[THE PROBLEM]:
This exercise calls for copying every line below that holds the word "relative".

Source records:

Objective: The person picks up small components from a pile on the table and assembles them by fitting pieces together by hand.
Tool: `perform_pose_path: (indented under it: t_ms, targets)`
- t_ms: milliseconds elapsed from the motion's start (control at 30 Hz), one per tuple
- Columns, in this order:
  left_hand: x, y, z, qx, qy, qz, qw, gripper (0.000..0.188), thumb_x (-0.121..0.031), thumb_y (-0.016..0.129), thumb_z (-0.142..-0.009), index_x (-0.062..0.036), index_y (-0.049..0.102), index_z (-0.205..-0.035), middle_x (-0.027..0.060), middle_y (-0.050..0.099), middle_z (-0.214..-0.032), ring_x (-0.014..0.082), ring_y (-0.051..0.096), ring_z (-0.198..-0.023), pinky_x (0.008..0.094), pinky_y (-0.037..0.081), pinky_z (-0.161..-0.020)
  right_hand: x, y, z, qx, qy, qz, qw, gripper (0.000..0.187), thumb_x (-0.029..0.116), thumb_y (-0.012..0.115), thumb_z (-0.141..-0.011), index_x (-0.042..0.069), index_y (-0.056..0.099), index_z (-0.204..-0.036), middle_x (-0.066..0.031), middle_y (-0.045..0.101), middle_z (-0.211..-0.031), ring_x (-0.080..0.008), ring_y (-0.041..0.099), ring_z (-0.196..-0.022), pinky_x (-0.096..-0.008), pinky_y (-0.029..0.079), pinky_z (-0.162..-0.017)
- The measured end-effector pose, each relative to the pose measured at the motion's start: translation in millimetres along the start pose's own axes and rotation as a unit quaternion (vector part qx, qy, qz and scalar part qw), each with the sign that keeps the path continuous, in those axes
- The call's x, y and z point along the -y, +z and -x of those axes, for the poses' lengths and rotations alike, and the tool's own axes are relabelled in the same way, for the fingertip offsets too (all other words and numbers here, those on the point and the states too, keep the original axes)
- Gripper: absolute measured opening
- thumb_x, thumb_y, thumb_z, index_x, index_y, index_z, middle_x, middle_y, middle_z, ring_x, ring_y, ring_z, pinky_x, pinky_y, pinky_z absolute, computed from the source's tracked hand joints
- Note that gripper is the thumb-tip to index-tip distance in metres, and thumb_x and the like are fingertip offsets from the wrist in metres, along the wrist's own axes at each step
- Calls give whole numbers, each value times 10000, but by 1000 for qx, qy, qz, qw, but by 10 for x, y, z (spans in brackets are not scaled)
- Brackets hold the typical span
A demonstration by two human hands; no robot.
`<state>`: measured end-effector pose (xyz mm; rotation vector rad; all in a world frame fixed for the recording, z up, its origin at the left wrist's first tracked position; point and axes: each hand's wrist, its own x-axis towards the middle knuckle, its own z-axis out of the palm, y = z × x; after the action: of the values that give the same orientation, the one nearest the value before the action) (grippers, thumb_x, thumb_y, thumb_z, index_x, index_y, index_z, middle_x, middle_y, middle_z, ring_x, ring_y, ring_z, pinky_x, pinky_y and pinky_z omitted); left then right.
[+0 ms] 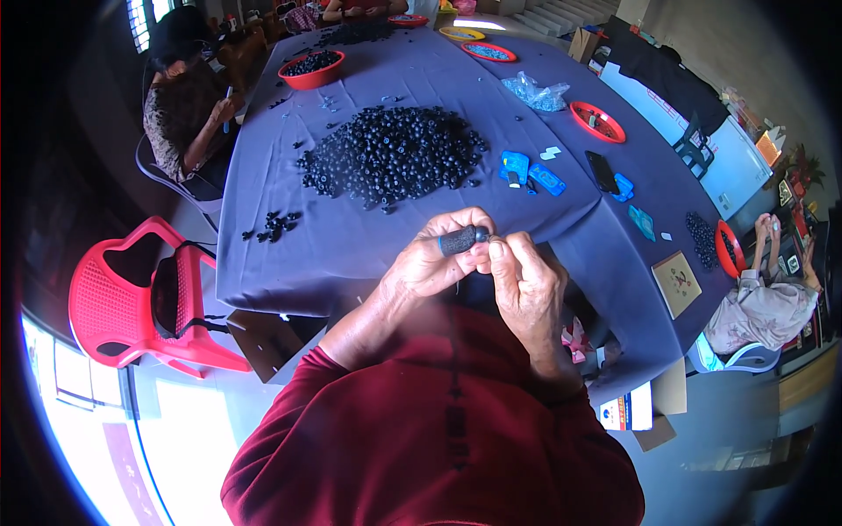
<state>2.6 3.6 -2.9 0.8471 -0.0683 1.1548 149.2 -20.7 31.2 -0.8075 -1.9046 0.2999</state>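
Far L of frame: pinkish-red plastic chair [110,298] w/ armrests, brown cardboard box [263,344] just R of it, bright glass panes [79,377] lower L, seated person in patterned top [171,118] upper L, nr small window [139,24]. Upper R: pale steps [553,19], big white chest [741,167] w/ clutter, leafy plant [802,175] nr R edge. R of ctr: dark phone [602,173] flat on cloth, then squarish pic board [675,282], another person in light top [763,311] on pale-blue chair [756,358], white printed carton [638,408] below.
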Motion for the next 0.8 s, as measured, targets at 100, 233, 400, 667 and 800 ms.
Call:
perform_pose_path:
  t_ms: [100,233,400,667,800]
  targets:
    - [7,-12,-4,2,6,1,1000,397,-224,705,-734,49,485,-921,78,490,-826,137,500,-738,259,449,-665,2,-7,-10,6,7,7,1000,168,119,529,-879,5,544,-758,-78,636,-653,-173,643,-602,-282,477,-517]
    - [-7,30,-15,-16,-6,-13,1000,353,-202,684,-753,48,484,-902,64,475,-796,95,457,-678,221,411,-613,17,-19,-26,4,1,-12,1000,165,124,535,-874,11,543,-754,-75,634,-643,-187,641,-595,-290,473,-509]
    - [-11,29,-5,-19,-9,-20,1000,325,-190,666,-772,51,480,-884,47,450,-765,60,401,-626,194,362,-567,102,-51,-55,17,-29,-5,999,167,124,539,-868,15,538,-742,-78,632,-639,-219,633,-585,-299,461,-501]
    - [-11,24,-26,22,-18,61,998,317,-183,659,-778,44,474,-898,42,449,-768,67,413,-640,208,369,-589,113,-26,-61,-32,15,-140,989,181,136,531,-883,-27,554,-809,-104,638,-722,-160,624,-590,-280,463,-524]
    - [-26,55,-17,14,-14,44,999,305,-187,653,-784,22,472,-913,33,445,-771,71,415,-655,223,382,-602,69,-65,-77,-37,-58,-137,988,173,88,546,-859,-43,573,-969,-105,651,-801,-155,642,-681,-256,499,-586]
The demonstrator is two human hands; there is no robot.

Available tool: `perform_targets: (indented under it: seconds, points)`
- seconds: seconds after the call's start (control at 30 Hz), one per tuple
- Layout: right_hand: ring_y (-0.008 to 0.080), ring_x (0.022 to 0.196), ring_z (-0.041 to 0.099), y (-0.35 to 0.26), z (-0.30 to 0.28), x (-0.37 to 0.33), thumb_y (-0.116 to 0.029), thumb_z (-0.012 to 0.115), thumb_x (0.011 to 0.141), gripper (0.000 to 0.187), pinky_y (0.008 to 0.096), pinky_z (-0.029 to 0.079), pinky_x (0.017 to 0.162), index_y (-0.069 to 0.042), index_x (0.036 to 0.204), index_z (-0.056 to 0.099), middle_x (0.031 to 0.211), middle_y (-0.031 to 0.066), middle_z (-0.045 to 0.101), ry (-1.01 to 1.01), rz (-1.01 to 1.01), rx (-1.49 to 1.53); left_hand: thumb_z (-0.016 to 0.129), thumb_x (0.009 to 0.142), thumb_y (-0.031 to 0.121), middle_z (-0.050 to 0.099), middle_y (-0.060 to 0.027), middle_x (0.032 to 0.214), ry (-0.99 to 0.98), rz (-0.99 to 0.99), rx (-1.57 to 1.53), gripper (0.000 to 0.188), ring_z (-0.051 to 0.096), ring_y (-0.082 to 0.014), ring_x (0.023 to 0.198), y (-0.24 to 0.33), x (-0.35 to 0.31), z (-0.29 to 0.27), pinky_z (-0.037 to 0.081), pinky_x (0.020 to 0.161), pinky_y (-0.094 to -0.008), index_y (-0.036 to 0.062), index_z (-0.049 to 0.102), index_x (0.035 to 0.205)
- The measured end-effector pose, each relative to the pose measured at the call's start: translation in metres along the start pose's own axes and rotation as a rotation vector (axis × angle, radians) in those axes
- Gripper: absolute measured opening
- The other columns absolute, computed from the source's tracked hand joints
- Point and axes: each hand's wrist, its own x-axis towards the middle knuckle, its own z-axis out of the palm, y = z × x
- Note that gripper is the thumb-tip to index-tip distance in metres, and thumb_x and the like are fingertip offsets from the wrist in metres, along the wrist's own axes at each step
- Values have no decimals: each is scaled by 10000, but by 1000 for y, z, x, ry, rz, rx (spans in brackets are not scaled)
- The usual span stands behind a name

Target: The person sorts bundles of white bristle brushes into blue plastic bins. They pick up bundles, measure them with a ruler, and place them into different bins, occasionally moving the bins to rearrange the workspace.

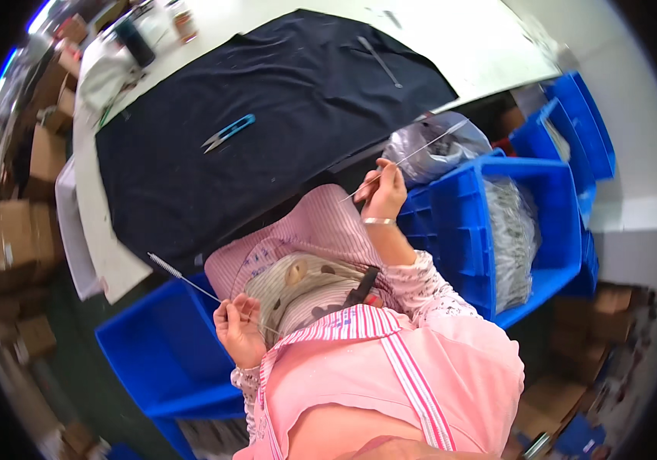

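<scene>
My left hand (240, 330) is closed on the thin wire stem of a small tube brush (166, 266), held low over my lap. Its pale bristled end points away to the far left. Farther forward on the right, my right hand (382, 192) pinches a second slender rod (432, 143), slanting up to the right. Whether that rod has bristles too is hard to make out. On the black cloth (190, 184) before me lie a pair of blue-handled thread snips (229, 133) and another thin brush (381, 63).
The cloth covers much of a white table (482, 46). A bottle (182, 21) and a dark cylinder (135, 42) stand at its far left. To my right, a clear plastic bag (436, 146) sits beside a blue bin (459, 230). Another blue bin (167, 345) stands left, near cardboard boxes (18, 234).
</scene>
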Motion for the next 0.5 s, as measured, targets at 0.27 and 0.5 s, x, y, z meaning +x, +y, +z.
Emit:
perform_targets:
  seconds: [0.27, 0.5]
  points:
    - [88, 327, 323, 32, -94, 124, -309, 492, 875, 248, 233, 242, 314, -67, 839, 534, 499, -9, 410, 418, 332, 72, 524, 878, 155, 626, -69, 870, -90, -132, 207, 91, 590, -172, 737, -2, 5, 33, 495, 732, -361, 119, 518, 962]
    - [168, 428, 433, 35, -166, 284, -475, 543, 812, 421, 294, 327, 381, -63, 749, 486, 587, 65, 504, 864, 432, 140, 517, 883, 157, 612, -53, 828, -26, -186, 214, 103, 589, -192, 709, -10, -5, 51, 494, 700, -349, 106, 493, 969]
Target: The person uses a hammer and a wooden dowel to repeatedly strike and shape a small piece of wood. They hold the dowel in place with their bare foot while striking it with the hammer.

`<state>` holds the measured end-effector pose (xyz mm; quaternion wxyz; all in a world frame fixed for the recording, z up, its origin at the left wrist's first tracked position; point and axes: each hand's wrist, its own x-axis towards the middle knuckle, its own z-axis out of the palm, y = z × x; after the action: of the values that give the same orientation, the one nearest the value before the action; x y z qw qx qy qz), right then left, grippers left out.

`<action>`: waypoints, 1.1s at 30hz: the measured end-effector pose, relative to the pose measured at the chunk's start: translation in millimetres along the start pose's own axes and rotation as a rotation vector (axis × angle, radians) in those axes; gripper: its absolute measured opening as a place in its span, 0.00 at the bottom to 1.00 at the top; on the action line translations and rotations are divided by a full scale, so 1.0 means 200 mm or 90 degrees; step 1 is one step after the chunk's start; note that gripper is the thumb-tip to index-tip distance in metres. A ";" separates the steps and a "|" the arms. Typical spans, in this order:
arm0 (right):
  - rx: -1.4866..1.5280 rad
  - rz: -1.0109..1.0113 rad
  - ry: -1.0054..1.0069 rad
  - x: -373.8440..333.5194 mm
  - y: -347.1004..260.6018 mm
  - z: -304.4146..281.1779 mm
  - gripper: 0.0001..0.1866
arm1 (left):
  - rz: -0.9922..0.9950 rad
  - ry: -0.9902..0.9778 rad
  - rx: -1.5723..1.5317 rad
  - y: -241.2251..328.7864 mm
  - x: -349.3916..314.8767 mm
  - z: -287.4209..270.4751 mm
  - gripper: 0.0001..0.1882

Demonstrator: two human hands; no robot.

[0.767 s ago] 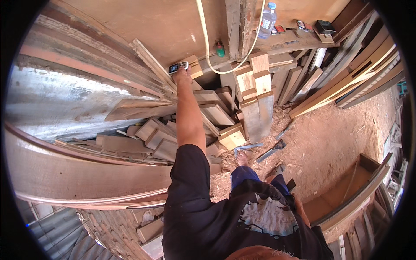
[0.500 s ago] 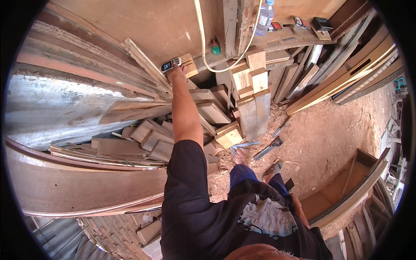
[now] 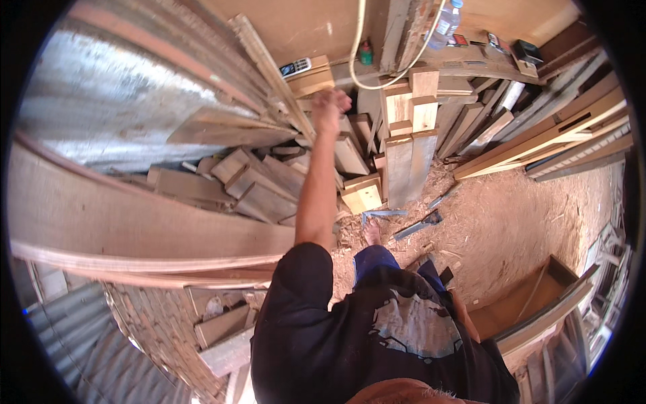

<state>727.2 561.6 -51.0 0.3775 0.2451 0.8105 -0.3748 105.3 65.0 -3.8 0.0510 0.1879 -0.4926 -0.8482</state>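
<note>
My left hand [image 3: 330,104] reaches forward, in front of a light wooden block [image 3: 313,82]. Its fingers are loosely spread, slightly blurred, and nothing shows in them. A keypad mobile phone [image 3: 296,67] with a pale body lies on that block, a little beyond the hand and apart from it. Close by on the right, a stack of pale wooden pieces [image 3: 398,104] stands upright. My right forearm [image 3: 465,318] shows only in part beside my dark shirt, and the right hand is hidden.
Offcuts [image 3: 259,192] lie heaped at left beside a long board [image 3: 148,229]. A hanging cable [image 3: 354,54] loops near a green bottle [image 3: 365,52]. A water bottle [image 3: 445,27] stands on the shelf. A metal square [image 3: 387,213] and a saw-like tool [image 3: 418,225] lie among shavings.
My left hand has let go of the phone, which stays on the wooden block. The hand has drawn back toward me and to the right, and the view has shifted.
</note>
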 end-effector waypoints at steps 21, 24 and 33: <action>-0.701 -0.373 -0.298 0.86 -0.80 -0.72 0.25 | 0.043 0.714 -0.247 -1.42 -3.70 -1.07 0.09; -0.760 -0.379 -0.342 0.91 -0.70 -0.77 0.25 | 0.031 0.764 -0.310 -1.80 -4.06 -0.73 0.12; -0.960 -0.404 -0.407 0.99 -0.51 -0.86 0.24 | -0.197 0.897 -0.177 -2.06 -4.52 0.23 0.26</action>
<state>467.3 659.5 -91.2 0.5258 -0.4232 0.7276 0.1226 965.2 557.2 -92.5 0.2586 0.7480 -0.1982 -0.5782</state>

[SOLUTION TO THIS TASK]:
- The measured end-effector pose, each relative to the pose measured at the motion's start: translation in millimetres along the start pose's own axes and rotation as a unit quaternion (vector part qx, qy, qz and scalar part qw), each with the sign that keeps the path continuous, in those axes
- The measured end-effector pose, each relative to the pose measured at the call's start: translation in metres along the start pose's own axes and rotation as a rotation vector (axis × angle, radians) in those axes
`<action>`: waypoints, 1.1s at 30hz: the measured end-effector pose, relative to the pose measured at the chunk's start: translation in millimetres along the start pose's own axes and rotation as a rotation vector (axis × angle, radians) in those axes; gripper: its absolute measured opening as a place in its span, 0.00 at the bottom to 1.00 at the top; on the action line translations and rotations are divided by a full scale, so 1.0 means 200 mm or 90 degrees; step 1 is one step after the chunk's start; note that gripper is the thumb-tip to index-tip distance in metres. A ";" separates the steps and a "|" the arms. Typical spans, in this order:

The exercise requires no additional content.